Task to carry out: For the material that follows, return exactly the lines from the one with "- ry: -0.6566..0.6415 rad" through the one with "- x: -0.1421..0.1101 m", both ends included.

### Recorded information ###

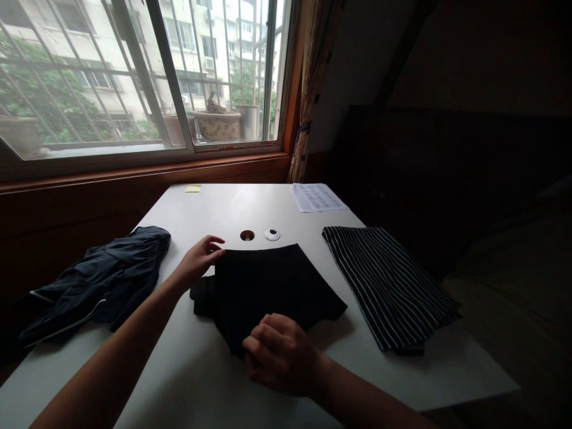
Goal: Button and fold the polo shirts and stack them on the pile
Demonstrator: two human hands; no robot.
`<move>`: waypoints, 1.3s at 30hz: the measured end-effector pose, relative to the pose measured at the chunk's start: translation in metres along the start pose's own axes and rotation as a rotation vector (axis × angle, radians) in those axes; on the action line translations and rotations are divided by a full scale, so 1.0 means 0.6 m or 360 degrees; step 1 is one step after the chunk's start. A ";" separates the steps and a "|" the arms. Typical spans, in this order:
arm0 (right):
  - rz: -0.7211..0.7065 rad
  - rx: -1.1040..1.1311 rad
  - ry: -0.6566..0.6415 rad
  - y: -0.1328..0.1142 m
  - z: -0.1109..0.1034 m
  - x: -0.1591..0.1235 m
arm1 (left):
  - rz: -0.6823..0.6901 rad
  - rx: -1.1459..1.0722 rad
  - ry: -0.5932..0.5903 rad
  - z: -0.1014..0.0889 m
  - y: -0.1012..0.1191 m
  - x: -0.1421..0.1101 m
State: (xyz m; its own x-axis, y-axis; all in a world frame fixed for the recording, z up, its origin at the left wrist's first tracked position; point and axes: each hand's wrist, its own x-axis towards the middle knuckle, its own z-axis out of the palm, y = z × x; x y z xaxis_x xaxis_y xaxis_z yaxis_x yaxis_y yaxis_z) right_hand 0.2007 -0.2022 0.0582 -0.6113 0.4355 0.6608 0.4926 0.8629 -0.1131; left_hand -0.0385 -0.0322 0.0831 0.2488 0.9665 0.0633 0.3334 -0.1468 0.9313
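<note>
A smooth white rectangular tabletop (pixel 179 369) runs toward a barred, metal-framed sliding window (pixel 179 77). On its right side lies a flat, dark fabric garment with thin white stripes (pixel 388 286); on its left, a rumpled dark navy garment with white piping (pixel 102 280) hangs past the edge. Between them is a folded plain black cloth garment (pixel 268 286). The right hand (pixel 281 351) has its fingers curled together at the near edge of the black garment; whether they clamp the fabric is hidden. The left hand (pixel 208 253) touches its far left corner, fingers slightly apart. Printed white paper sheets (pixel 317 198) lie at the far right, a round white plastic cap (pixel 272 235) sits beside a round dark hole (pixel 247 235), and a small yellow paper note (pixel 193 189) lies at the far left.
</note>
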 end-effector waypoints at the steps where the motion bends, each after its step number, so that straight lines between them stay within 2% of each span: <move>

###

Solution to the problem:
  - ry: -0.6566..0.6415 rad
  - y: -0.1328..0.1142 m
  - z: -0.1109..0.1034 m
  - x: -0.1591..0.1235 m
arm1 (left):
  - rz: -0.6823..0.6901 rad
  - rx: -1.1459..1.0722 rad
  - ry: -0.5932..0.5903 rad
  - z: -0.1014..0.0889 m
  - y: -0.1012..0.1191 m
  - x: -0.1421..0.1101 m

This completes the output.